[Work to be completed]: Scan the data, and whenever a line contains "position", copy it.

[Data provided]:
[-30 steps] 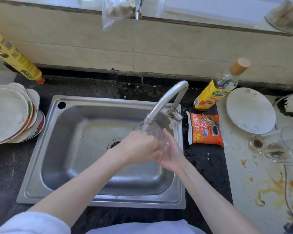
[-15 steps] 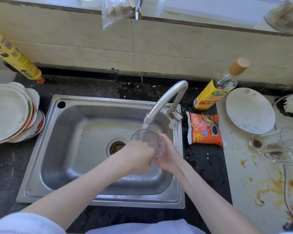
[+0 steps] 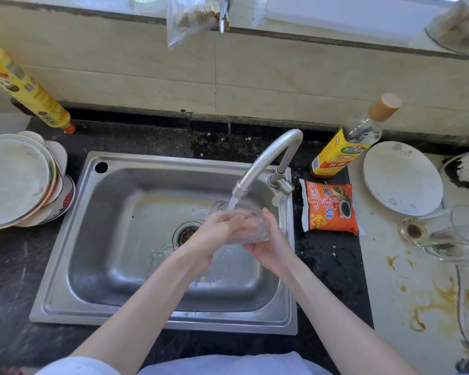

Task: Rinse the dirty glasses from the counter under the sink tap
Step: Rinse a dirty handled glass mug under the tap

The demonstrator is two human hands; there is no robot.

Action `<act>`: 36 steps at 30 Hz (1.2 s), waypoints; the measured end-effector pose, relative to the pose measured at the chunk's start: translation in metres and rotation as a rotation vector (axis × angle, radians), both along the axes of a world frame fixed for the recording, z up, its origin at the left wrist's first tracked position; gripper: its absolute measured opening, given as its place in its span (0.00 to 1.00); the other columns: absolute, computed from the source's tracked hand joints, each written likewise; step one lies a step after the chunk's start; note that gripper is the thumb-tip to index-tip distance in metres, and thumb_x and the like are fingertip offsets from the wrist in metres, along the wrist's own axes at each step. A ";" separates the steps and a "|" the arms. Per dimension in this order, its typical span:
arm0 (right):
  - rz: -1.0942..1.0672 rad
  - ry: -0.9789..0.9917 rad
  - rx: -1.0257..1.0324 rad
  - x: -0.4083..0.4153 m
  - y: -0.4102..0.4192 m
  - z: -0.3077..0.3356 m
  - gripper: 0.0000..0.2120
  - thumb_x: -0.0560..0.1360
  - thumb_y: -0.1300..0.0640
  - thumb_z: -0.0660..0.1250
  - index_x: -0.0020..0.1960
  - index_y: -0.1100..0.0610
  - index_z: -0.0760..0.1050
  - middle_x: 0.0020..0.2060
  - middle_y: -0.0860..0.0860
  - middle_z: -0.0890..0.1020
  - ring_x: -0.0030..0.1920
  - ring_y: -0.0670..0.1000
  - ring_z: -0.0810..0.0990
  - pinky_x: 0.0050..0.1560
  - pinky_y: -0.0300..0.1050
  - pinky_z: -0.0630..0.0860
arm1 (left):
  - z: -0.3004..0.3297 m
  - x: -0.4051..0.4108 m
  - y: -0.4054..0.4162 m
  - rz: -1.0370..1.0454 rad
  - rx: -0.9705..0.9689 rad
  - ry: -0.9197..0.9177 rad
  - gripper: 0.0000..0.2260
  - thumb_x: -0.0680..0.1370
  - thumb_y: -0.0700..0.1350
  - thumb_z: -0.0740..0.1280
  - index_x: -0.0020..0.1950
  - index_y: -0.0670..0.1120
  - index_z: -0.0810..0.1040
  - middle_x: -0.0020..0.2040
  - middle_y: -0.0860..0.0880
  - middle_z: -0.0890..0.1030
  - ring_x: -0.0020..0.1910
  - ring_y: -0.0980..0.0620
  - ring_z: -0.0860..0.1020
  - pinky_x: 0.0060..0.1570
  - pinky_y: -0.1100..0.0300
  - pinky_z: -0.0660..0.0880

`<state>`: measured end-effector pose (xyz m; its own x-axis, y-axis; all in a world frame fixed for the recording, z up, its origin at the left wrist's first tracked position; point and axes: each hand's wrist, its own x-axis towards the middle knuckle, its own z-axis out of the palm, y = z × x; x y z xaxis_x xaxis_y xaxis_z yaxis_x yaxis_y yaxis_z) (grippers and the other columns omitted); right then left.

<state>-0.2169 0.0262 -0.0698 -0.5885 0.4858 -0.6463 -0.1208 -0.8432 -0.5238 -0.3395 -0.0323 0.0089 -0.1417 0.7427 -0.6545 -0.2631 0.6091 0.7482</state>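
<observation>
A clear glass [image 3: 255,234] is held over the steel sink [image 3: 114,239], right under the tap spout [image 3: 266,161]. Water streams from the spout into it. My right hand [image 3: 271,244] grips the glass from the right and below. My left hand [image 3: 217,231] reaches in from the left, with its fingers inside the glass. Several dirty glasses [image 3: 444,234] with brown residue lie on the stained white counter at the right.
A stack of plates [image 3: 16,180] sits left of the sink, with a yellow bottle [image 3: 25,87] behind it. An orange sauce packet [image 3: 331,207], a bottle with a tan cap [image 3: 352,139] and a white plate [image 3: 402,177] stand right of the tap.
The glass has tilted so its mouth faces the water stream, and my left hand's fingers have gone inside it. Both hands shifted slightly within the sink.
</observation>
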 end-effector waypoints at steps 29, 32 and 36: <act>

[Answer space]:
Action `<act>`: 36 steps at 30 Hz (1.2 s), waypoints; the measured end-effector pose, relative to the pose measured at the chunk's start: translation in metres and rotation as a rotation vector (axis × angle, radians), both along the axes of a world frame fixed for the recording, z up, its origin at the left wrist's first tracked position; gripper: its absolute measured opening, given as its place in its span (0.00 to 1.00); the other columns: absolute, computed from the source's tracked hand joints, each written likewise; step one lies a step after the chunk's start; note that gripper is the thumb-tip to index-tip distance in metres, and thumb_x and the like are fingertip offsets from the wrist in metres, along the wrist's own axes at each step. A ";" separates the steps and a "|" the arms. Per dimension in this order, its typical span:
`<state>`: measured end-effector pose (xyz m; its own x-axis, y-axis; all in a world frame fixed for the recording, z up, its origin at the left wrist's first tracked position; point and axes: each hand's wrist, its own x-axis towards the middle knuckle, its own z-axis out of the palm, y = z × x; x y z xaxis_x xaxis_y xaxis_z yaxis_x yaxis_y yaxis_z) (grippers and the other columns omitted); right then left.

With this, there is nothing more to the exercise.